* **Input data**
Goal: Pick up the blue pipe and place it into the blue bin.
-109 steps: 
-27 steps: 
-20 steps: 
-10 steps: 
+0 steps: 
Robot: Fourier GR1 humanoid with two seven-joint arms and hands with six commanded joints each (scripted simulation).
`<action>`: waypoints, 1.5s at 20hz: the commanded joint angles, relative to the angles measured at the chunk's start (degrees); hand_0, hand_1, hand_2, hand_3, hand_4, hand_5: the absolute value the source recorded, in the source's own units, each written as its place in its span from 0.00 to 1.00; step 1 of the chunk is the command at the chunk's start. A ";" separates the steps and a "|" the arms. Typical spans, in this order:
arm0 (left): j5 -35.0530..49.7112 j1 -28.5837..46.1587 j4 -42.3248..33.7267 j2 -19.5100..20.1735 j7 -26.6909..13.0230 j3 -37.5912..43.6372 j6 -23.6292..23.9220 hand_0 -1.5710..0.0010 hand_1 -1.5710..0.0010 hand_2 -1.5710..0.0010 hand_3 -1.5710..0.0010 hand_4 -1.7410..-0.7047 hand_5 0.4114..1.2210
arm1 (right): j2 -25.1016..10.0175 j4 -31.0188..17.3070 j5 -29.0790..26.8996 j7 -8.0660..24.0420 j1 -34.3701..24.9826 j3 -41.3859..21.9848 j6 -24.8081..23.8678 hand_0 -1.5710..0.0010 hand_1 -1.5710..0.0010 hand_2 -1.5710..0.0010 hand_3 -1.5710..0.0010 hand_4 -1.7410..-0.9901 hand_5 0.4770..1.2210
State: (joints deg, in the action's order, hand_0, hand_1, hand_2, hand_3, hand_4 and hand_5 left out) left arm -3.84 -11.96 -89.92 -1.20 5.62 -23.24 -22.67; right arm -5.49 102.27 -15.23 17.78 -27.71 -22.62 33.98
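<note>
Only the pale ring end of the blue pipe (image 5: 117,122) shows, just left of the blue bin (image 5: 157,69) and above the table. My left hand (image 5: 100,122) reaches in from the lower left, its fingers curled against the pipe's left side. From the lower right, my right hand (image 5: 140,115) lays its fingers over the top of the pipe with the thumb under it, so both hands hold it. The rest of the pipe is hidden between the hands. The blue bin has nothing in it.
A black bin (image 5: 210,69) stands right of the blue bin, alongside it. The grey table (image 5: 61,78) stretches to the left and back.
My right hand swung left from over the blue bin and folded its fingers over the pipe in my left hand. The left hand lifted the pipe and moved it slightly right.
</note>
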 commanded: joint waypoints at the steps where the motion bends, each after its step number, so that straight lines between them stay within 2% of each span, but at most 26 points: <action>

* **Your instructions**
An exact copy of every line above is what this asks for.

* **Solved exercise**
Goal: Pick up the blue pipe and place it into the blue bin.
-109 steps: 
-27 steps: 
-20 steps: 
-10 steps: 
+0 steps: 
Robot: Fourier GR1 humanoid with two seven-joint arms and hands with six commanded joints each (scripted simulation).
`<action>`: waypoints, 1.5s at 20hz: the commanded joint angles, relative to the angles measured at the chunk's start (degrees); hand_0, hand_1, hand_2, hand_3, hand_4, hand_5: the absolute value the source recorded, in the source's own units, each written as its place in its span from 0.00 to 1.00; step 1 of the chunk is the command at the chunk's start. A ";" separates the steps and a "|" the arms. Typical spans, in this order:
arm0 (left): j5 -35.0530..49.7112 j1 -28.5837..46.1587 j4 -42.3248..33.7267 j2 -19.5100..20.1735 j7 -26.6909..13.0230 j3 -37.5912..43.6372 j6 -23.6292..23.9220 hand_0 -1.5710..0.0010 hand_1 -1.5710..0.0010 hand_2 -1.5710..0.0010 hand_3 -1.5710..0.0010 hand_4 -1.7410..-0.7047 hand_5 0.4114..1.2210
arm1 (right): j2 -25.1016..10.0175 j4 -31.0188..17.3070 j5 -29.0790..26.8996 j7 -8.0660..24.0420 j1 -34.3701..24.9826 j3 -41.3859..21.9848 j6 -24.8081..23.8678 hand_0 -1.5710..0.0010 hand_1 -1.5710..0.0010 hand_2 -1.5710..0.0010 hand_3 -1.5710..0.0010 hand_4 -1.7410..-0.9901 hand_5 0.4770..1.2210
State: (joints deg, in the action's order, hand_0, hand_1, hand_2, hand_3, hand_4 and hand_5 left out) left arm -3.84 -11.96 -89.92 -1.20 5.62 -23.24 -22.67; right arm -5.49 102.27 -15.23 17.78 -27.71 -22.62 33.98
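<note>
Only the pale ring end of the blue pipe (image 5: 117,122) shows, just left of the blue bin (image 5: 157,69) and above the table. My left hand (image 5: 100,122) reaches in from the lower left, its fingers curled against the pipe's left side. From the lower right, my right hand (image 5: 140,115) lays its fingers over the top of the pipe with the thumb under it, so both hands hold it. The rest of the pipe is hidden between the hands. The blue bin has nothing in it.
A black bin (image 5: 210,69) stands right of the blue bin, alongside it. The grey table (image 5: 61,78) stretches to the left and back.
My right hand swung left from over the blue bin and folded its fingers over the pipe in my left hand. The left hand lifted the pipe and moved it slightly right.
</note>
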 commanded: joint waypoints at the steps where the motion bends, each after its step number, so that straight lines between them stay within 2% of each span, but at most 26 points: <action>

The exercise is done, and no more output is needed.